### DATA RECORDS
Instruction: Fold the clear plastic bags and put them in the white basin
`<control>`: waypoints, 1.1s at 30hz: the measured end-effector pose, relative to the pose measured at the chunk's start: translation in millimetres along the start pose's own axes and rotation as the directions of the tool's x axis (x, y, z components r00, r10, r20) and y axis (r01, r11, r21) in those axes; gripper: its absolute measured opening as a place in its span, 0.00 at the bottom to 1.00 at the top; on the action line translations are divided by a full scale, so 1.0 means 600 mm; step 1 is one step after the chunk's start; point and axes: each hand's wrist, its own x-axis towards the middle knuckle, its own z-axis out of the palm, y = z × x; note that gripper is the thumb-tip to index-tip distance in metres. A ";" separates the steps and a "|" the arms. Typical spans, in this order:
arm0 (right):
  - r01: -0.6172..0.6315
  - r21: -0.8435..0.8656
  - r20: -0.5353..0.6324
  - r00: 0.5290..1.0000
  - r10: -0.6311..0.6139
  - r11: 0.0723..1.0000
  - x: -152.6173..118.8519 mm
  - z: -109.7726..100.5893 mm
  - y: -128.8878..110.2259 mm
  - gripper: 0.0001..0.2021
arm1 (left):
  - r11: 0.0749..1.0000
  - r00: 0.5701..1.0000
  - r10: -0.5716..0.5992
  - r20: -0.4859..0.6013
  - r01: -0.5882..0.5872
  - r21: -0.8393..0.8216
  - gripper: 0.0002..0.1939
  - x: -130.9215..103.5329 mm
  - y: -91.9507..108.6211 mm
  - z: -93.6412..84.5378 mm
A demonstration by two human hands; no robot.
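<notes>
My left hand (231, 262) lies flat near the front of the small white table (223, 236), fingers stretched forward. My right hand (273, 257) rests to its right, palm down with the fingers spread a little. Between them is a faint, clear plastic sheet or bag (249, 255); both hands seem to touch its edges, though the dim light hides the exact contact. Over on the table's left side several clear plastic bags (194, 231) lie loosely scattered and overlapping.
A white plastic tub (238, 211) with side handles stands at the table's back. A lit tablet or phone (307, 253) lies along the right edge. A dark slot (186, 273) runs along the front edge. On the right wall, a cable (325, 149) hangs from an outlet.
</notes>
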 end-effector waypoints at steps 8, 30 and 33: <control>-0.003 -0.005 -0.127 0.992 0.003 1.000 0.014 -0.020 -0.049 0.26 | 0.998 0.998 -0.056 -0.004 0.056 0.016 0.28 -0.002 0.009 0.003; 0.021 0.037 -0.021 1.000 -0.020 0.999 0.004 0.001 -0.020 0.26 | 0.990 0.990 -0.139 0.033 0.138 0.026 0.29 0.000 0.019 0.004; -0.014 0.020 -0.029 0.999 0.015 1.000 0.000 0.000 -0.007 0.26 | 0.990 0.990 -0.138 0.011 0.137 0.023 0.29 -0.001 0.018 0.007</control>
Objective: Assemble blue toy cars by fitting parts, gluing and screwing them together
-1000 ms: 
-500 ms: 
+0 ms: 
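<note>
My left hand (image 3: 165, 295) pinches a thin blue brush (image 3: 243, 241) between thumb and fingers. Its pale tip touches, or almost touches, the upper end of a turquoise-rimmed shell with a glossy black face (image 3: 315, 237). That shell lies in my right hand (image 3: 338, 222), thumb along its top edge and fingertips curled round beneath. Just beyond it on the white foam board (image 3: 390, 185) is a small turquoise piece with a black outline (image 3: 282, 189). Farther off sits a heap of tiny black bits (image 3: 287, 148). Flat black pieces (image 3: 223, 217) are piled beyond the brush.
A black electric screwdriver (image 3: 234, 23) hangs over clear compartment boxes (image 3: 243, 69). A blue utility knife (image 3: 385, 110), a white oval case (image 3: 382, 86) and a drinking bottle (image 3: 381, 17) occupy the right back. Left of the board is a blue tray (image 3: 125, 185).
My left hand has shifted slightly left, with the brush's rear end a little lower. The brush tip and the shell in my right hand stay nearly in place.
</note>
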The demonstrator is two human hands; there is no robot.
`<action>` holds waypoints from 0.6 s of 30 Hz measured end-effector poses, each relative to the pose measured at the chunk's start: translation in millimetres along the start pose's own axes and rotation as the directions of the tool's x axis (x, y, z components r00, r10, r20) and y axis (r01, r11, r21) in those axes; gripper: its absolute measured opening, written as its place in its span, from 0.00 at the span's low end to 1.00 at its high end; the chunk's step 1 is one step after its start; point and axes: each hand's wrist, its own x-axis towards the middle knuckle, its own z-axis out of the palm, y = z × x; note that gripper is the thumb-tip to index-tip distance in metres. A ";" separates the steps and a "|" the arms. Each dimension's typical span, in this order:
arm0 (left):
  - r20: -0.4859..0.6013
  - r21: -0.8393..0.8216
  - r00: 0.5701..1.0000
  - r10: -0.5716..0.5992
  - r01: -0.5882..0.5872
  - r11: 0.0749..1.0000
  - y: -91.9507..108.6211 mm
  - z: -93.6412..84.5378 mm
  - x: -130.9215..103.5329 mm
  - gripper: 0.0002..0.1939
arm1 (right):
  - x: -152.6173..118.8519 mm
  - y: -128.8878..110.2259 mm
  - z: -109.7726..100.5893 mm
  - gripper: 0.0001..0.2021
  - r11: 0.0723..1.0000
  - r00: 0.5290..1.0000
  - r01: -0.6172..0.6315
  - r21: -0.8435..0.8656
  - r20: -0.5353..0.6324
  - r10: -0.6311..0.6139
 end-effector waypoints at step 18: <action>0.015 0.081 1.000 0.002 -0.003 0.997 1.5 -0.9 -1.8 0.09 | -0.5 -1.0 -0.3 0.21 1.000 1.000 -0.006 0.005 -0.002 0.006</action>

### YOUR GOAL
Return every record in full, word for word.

### RESULT
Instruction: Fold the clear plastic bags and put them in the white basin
`<control>`: waypoints, 1.1s at 30hz: the measured end-effector pose, relative to the pose measured at the chunk's start: translation in millimetres along the start pose's own axes and rotation as the directions of the tool's x axis (x, y, z components r00, r10, r20) and y axis (r01, r11, r21) in those axes; gripper: its absolute measured opening as a place in its span, 0.00 at the bottom to 1.00 at the top; on the action line translations are divided by a full scale, so 1.0 means 600 mm; step 1 is one step after the chunk's start; point and axes: each hand's wrist, its own x-axis towards the middle knuckle, its own z-axis out of the palm, y = z × x; note that gripper is the thumb-tip to index-tip distance in metres. A ";" separates the steps and a "|" the arms. Typical spans, in this order:
arm0 (right):
  - r01: -0.6172..0.6315
  - r21: -0.8435..0.8656
  - r20: -0.5353..0.6324
  - r00: 0.5290..1.0000
  - r10: -0.6311..0.6139
  - r11: 0.0723..1.0000
  - x: -152.6173..118.8519 mm
  - z: -109.7726..100.5893 mm
  - y: -128.8878..110.2259 mm
  - gripper: 0.0001..0.2021
arm1 (left):
  - r11: 0.0749..1.0000
  - r00: 0.5701..1.0000
  - r10: -0.5716..0.5992
  - r20: -0.4859..0.6013
  - r01: -0.5882..0.5872
  - r21: -0.8393..0.8216
  - gripper: 0.0002..0.1939
  - x: -130.9215..103.5329 mm
  - y: -91.9507..108.6211 mm
  - z: -93.6412..84.5378 mm
A demonstration by two human hands; no robot.
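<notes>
My left hand (231, 262) lies flat near the front of the small white table (223, 236), fingers stretched forward. My right hand (273, 257) rests to its right, palm down with the fingers spread a little. Between them is a faint, clear plastic sheet or bag (249, 255); both hands seem to touch its edges, though the dim light hides the exact contact. Over on the table's left side several clear plastic bags (194, 231) lie loosely scattered and overlapping.
A white plastic tub (238, 211) with side handles stands at the table's back. A lit tablet or phone (307, 253) lies along the right edge. A dark slot (186, 273) runs along the front edge. On the right wall, a cable (325, 149) hangs from an outlet.
</notes>
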 end-effector waypoints at steps 8, 30 and 33: <control>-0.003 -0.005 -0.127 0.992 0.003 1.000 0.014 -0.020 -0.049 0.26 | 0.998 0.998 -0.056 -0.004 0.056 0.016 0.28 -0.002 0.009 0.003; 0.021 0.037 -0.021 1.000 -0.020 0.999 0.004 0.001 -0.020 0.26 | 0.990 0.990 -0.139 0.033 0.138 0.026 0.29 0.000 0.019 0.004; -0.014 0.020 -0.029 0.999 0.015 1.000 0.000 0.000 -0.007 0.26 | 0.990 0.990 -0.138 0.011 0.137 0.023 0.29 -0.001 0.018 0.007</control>
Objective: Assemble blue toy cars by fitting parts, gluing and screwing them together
-1000 ms: 
-500 ms: 
+0 ms: 
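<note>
My left hand (image 3: 165, 295) pinches a thin blue brush (image 3: 243, 241) between thumb and fingers. Its pale tip touches, or almost touches, the upper end of a turquoise-rimmed shell with a glossy black face (image 3: 315, 237). That shell lies in my right hand (image 3: 338, 222), thumb along its top edge and fingertips curled round beneath. Just beyond it on the white foam board (image 3: 390, 185) is a small turquoise piece with a black outline (image 3: 282, 189). Farther off sits a heap of tiny black bits (image 3: 287, 148). Flat black pieces (image 3: 223, 217) are piled beyond the brush.
A black electric screwdriver (image 3: 234, 23) hangs over clear compartment boxes (image 3: 243, 69). A blue utility knife (image 3: 385, 110), a white oval case (image 3: 382, 86) and a drinking bottle (image 3: 381, 17) occupy the right back. Left of the board is a blue tray (image 3: 125, 185).
My left hand has shifted slightly left, with the brush's rear end a little lower. The brush tip and the shell in my right hand stay nearly in place.
</note>
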The demonstrator is two human hands; there is no robot.
`<action>` holds waypoints from 0.6 s of 30 Hz measured end-effector poses, each relative to the pose measured at the chunk's start: translation in millimetres along the start pose's own axes and rotation as the directions of the tool's x axis (x, y, z components r00, r10, r20) and y axis (r01, r11, r21) in those axes; gripper: its absolute measured opening, written as its place in its span, from 0.00 at the span's low end to 1.00 at its high end; the chunk's step 1 is one step after its start; point and axes: each hand's wrist, its own x-axis towards the middle knuckle, its own z-axis out of the palm, y = z × x; note that gripper is the thumb-tip to index-tip distance in metres. A ";" separates the steps and a "|" the arms. Each dimension's typical span, in this order:
arm0 (left):
  - r20: -0.4859..0.6013
  - r21: -0.8393..0.8216
  - r00: 0.5701..1.0000
  - r10: -0.5716..0.5992
  - r01: -0.5882..0.5872
  - r11: 0.0749..1.0000
  - y: -91.9507..108.6211 mm
  - z: -93.6412..84.5378 mm
  - x: -130.9215..103.5329 mm
  - gripper: 0.0002..0.1939
arm1 (right):
  - x: -152.6173..118.8519 mm
  - y: -128.8878..110.2259 mm
  - z: -109.7726..100.5893 mm
  - gripper: 0.0001..0.2021
  - r11: 0.0723..1.0000
  - r00: 0.5290..1.0000
  - r01: -0.6172..0.6315
  - r21: -0.8435..0.8656
  - r20: -0.5353..0.6324
  - r10: -0.6311..0.6139
 end-effector waypoints at step 18: <action>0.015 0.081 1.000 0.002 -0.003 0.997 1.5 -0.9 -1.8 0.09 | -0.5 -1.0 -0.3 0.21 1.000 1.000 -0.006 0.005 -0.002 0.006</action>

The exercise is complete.